Save the file as a “Run Only” application (with or without “Startup Screen”) or download a precompiled copy of the application.2 When one drops a file or folder onto the resulting application, a symbolic link will be made in the same directory as the file with the extension “.sym”. end of article


20061201 UPDATE: My hint is now up at MacOSXHints.com, and you can check yourself for useful comments and/or modifications. I will post any modifications I find helpful.

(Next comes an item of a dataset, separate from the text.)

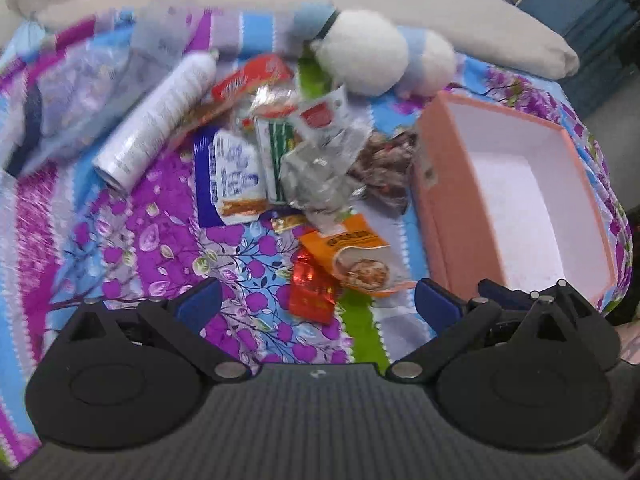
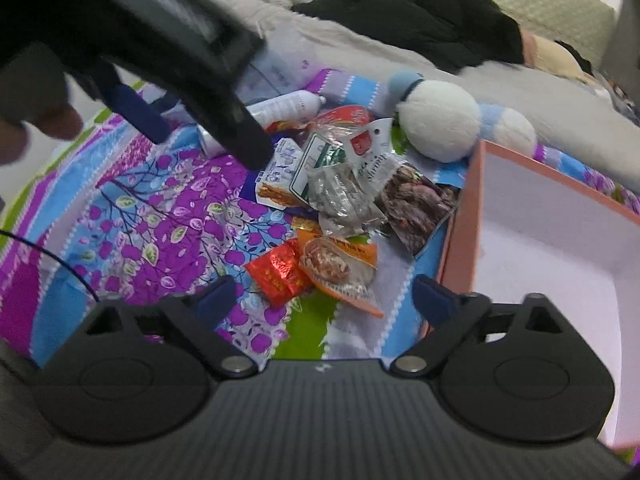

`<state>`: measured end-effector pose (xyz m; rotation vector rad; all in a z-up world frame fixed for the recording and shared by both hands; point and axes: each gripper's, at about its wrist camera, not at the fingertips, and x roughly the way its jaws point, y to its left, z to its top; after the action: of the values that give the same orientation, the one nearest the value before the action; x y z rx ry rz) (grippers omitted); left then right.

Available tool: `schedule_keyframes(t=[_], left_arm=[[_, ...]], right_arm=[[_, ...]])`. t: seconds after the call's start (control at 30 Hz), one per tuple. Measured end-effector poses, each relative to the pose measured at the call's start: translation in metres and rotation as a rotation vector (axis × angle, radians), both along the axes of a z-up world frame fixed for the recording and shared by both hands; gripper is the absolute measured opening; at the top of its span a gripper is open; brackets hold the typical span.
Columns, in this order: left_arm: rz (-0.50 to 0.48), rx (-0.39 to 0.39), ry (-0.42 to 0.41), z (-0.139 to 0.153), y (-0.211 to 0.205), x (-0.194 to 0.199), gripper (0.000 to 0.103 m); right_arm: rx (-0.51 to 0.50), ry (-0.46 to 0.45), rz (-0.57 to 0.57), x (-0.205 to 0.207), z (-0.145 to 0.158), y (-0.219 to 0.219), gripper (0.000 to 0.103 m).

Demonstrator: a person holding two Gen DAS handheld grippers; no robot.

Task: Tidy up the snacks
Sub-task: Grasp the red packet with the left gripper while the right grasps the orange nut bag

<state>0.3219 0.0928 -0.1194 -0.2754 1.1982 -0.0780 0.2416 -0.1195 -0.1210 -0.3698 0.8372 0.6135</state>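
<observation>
bed (image 2: 400, 52) – grey cover | floral spread (image 1: 152, 248) | black clothes (image 2: 432, 20)

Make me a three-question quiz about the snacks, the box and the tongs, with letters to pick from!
1. Where is the box?
A. right of the snack pile
B. left of the bottle
C. on top of the plush

2. What colour is the box outside?
A. green
B. pink
C. black

3. How are the right tongs?
A. shut on a packet
B. open, holding nothing
C. shut on the box

Answers:
1 A: in the left wrist view the box lies right of the snack pile.
2 B: its outer walls are pink, the inside white.
3 B: the blue fingers stand apart over the red packet without touching it.
</observation>
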Motion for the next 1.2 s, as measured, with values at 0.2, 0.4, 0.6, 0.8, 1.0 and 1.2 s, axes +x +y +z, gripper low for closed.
schedule_keyframes(t=[0.2,0.4,0.6,0.8,1.0,1.2], left_arm=[[0.015,-0.111,0.04,-0.057,0.027,0.025,0.1],[0.013,-0.194,0.096,-0.103,0.038,0.039,0.086],[0.006,-0.251,0.113,-0.131,0.042,0.045,0.073],[-0.03,-0.289,0.087,-0.141,0.038,0.05,0.071],[-0.096,-0.259,0.049,-0.146,0.018,0.055,0.067],[-0.203,-0.173,0.0,-0.149,-0.011,0.062,0.066]], right_arm=[[-0.054,-0.03,0.105,0.013,-0.022,0.026,0.078],[-0.142,-0.081,0.145,0.024,-0.056,0.05,0.079],[-0.253,-0.143,0.141,0.03,-0.09,0.064,0.078],[-0.26,-0.129,0.079,0.037,-0.101,0.058,0.047],[-0.213,-0.111,-0.014,0.037,-0.093,0.047,0.041],[-0.156,-0.103,-0.139,0.034,-0.082,0.034,0.039]])
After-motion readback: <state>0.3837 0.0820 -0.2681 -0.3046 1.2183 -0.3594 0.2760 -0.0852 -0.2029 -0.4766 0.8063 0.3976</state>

For now, the editor of MacOSXHints.com, Rob Griffiths, has collated links to several other hints helpful to those of us who “work with symbolic links and aliases in Terminal and Finder.” One of those linked hints I found particularly useful as it provides an elegant means to cd into the directories to which system aliases point.


Notes
1 I submitted the main contents of this post to MacOSXHints.com. If and when that submission gets posted, I will provide a link from here as well as detailing any MacOSXHints community contributions I consider to be improvements (e.g. batch functionality).
2 Applying Apple’s Security Update 2006-007 or something that happened between 30 November 2006 and 1 December 2006, appears to have changed the behavior of the way in which Apache uploads AppleScript MIME types or in which Safari downloads such MIME types.